--- Directions ---
Using the records below, quote only the span that opens with the line containing "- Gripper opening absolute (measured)" and closes with the line containing "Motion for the", exactly and inclusively.

Data entries:
================

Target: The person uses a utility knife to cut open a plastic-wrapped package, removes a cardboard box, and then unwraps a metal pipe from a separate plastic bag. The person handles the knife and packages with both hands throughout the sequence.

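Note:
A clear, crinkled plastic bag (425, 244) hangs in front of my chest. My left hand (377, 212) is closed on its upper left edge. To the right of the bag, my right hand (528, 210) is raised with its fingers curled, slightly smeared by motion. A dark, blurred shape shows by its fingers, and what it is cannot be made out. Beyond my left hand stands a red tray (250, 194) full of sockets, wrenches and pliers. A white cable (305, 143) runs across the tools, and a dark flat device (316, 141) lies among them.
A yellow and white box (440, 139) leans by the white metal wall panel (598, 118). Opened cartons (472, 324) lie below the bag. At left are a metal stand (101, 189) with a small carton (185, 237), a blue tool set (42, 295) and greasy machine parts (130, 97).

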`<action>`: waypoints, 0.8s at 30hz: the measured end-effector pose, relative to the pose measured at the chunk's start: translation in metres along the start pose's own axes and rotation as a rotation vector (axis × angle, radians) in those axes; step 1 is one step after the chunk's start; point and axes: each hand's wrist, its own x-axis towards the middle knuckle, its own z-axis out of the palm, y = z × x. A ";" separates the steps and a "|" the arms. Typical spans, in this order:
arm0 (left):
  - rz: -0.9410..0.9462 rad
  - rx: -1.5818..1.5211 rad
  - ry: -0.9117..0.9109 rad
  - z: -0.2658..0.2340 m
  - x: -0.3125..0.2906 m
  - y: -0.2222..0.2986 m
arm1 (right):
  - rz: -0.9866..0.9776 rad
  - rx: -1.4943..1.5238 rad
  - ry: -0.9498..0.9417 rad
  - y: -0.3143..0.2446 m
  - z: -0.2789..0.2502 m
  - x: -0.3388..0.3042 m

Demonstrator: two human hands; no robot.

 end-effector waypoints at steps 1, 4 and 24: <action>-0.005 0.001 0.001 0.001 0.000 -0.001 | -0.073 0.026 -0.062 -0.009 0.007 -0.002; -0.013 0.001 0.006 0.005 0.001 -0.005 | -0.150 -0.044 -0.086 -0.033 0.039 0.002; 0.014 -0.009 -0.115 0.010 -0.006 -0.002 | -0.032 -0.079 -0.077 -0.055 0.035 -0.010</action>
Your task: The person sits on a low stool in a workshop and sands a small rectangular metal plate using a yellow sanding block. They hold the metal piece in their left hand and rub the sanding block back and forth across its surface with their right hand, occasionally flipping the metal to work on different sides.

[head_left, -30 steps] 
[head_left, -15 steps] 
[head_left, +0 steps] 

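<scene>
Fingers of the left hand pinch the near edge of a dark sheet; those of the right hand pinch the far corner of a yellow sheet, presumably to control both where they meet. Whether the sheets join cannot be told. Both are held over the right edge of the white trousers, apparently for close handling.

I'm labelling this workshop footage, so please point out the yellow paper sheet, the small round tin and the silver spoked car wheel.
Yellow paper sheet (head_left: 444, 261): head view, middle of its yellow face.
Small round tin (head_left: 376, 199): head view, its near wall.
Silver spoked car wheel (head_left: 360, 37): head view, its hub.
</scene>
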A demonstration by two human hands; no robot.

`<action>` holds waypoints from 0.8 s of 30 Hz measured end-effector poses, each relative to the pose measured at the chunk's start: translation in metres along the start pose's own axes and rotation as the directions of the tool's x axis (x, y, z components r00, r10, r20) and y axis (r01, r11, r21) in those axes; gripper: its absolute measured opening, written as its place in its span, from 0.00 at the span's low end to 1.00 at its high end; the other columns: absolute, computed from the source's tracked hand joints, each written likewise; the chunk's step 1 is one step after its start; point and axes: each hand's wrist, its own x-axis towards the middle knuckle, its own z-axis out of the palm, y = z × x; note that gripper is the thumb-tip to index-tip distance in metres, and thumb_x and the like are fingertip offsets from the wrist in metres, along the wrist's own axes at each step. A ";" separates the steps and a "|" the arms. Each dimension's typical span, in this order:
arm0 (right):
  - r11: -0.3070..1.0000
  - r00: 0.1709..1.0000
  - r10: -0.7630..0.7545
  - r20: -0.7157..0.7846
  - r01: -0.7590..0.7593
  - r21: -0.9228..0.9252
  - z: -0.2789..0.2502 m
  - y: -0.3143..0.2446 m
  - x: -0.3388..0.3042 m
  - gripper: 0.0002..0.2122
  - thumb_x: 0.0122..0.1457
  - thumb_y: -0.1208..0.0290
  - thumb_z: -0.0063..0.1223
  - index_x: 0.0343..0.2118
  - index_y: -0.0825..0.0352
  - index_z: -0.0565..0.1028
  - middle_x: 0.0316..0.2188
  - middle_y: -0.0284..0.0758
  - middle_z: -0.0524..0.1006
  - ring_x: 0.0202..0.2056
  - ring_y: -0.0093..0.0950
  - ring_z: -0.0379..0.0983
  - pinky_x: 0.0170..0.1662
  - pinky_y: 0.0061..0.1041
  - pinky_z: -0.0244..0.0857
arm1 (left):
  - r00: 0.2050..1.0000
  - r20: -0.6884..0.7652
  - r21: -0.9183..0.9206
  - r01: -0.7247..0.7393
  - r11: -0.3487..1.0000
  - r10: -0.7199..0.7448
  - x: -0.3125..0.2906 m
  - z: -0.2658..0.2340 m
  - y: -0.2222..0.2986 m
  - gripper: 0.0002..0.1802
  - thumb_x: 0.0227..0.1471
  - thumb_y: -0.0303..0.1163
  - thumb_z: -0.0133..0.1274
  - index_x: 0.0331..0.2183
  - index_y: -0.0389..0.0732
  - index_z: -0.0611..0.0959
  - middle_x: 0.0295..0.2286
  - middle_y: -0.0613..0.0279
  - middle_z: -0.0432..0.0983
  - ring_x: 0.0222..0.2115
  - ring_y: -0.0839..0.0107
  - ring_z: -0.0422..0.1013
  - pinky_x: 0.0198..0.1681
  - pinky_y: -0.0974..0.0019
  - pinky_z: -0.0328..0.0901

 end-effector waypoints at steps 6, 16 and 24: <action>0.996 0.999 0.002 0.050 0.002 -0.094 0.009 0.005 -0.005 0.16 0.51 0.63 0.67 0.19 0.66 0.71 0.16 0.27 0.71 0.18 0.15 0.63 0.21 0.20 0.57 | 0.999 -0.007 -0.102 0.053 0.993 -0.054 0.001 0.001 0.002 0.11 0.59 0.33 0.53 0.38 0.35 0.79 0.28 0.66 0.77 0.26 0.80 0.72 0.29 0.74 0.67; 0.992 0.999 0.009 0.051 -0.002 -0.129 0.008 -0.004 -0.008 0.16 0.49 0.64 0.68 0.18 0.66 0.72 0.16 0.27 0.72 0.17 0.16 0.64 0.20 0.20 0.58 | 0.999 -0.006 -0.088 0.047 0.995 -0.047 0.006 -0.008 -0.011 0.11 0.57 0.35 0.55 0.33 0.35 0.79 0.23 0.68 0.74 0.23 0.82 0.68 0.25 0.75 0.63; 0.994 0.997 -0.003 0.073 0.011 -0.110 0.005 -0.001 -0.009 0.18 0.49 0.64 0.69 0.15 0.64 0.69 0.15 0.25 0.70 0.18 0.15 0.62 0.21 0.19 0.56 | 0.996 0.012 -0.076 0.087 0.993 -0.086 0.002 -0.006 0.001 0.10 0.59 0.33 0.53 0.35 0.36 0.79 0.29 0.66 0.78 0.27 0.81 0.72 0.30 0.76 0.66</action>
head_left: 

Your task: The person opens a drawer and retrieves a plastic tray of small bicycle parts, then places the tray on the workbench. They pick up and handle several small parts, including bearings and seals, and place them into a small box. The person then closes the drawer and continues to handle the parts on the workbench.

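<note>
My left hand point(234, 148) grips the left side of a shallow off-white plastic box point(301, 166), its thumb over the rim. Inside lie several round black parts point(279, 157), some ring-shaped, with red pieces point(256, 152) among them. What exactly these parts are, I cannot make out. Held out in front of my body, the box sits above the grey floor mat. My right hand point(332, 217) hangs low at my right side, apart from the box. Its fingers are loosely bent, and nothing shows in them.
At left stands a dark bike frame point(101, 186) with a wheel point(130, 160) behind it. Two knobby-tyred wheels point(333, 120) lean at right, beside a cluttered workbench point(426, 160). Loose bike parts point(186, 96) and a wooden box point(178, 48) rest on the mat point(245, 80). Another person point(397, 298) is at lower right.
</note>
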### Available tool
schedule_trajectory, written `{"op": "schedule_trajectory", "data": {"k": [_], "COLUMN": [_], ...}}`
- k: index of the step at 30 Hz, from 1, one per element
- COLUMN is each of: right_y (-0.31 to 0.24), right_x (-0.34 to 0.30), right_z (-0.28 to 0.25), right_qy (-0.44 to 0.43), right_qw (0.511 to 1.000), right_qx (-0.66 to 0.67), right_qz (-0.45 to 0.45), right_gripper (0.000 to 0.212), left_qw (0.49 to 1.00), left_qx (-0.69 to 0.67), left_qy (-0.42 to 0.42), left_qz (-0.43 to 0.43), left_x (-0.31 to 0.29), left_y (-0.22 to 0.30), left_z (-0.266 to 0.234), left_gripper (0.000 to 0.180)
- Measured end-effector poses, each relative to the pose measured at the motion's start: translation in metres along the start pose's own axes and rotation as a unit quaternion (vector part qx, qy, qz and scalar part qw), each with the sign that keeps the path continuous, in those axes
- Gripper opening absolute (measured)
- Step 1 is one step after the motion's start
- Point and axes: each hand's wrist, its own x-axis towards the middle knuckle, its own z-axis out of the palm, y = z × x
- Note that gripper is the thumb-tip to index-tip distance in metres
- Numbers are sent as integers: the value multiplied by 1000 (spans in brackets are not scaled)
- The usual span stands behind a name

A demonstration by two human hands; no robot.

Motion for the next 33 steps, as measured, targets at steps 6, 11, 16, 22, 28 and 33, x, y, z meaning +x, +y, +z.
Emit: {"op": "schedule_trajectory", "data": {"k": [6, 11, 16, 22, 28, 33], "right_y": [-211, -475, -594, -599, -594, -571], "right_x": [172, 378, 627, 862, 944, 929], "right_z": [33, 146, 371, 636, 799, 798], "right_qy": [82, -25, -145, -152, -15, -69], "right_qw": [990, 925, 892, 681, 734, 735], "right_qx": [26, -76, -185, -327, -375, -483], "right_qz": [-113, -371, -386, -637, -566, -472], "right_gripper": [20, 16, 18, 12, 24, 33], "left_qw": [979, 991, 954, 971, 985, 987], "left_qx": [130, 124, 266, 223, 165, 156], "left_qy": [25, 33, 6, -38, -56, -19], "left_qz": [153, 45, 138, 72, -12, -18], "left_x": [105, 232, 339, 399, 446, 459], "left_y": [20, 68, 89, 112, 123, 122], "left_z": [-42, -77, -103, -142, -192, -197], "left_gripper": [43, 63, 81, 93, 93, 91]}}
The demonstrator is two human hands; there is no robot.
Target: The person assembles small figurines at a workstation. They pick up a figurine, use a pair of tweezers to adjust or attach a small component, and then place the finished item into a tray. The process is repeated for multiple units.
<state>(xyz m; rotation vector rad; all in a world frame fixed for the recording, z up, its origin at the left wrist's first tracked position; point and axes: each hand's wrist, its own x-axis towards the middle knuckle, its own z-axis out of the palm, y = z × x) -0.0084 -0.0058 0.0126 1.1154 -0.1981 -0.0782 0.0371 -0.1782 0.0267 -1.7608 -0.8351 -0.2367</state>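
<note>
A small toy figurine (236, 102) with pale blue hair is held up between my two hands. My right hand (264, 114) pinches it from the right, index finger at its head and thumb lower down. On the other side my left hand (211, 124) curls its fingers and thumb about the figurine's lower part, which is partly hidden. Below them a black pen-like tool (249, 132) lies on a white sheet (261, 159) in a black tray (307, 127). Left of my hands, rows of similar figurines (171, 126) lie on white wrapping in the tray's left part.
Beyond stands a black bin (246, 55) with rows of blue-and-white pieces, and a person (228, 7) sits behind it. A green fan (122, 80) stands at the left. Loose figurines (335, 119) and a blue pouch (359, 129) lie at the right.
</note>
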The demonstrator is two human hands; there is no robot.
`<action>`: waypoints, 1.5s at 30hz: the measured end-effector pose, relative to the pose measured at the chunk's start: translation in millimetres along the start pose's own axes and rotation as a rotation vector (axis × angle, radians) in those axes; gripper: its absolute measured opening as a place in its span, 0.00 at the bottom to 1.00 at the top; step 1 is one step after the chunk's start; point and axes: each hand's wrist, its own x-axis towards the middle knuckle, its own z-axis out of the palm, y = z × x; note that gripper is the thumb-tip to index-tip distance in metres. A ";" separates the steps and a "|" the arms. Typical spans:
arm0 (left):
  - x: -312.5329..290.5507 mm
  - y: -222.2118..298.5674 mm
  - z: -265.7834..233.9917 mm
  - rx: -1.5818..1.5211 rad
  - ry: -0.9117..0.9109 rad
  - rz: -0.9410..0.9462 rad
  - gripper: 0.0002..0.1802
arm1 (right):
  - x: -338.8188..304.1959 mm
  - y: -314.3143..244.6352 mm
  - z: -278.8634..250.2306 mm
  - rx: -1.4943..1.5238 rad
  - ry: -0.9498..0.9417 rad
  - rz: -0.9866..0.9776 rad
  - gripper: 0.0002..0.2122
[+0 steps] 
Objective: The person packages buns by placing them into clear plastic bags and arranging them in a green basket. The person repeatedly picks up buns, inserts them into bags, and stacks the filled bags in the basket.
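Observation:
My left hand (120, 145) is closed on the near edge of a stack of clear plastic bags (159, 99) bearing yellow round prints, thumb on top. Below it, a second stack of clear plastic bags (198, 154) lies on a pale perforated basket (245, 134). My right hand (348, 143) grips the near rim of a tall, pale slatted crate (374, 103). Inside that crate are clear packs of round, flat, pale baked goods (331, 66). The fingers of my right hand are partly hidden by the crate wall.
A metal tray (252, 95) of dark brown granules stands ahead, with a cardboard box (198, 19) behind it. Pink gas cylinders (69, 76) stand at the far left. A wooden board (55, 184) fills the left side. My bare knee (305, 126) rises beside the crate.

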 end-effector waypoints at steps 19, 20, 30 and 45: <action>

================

--- Result for this task ---
- Gripper opening absolute (measured)
- Step 1 is one step after the motion's start
- Point and axes: each hand's wrist, its own x-axis towards the middle knuckle, its own z-axis out of the palm, y = z × x
- Note that gripper is the thumb-tip to index-tip distance in metres
- Numbers are sent as integers: the value multiplied by 1000 (spans in brackets are not scaled)
- The usual span stands behind a name

A demonstration by two human hands; no robot.

Motion for the next 33 steps, as measured, targets at steps 6, 11, 16, 22, 28 and 33, x, y, z meaning +x, +y, +z.

The required output is now complete.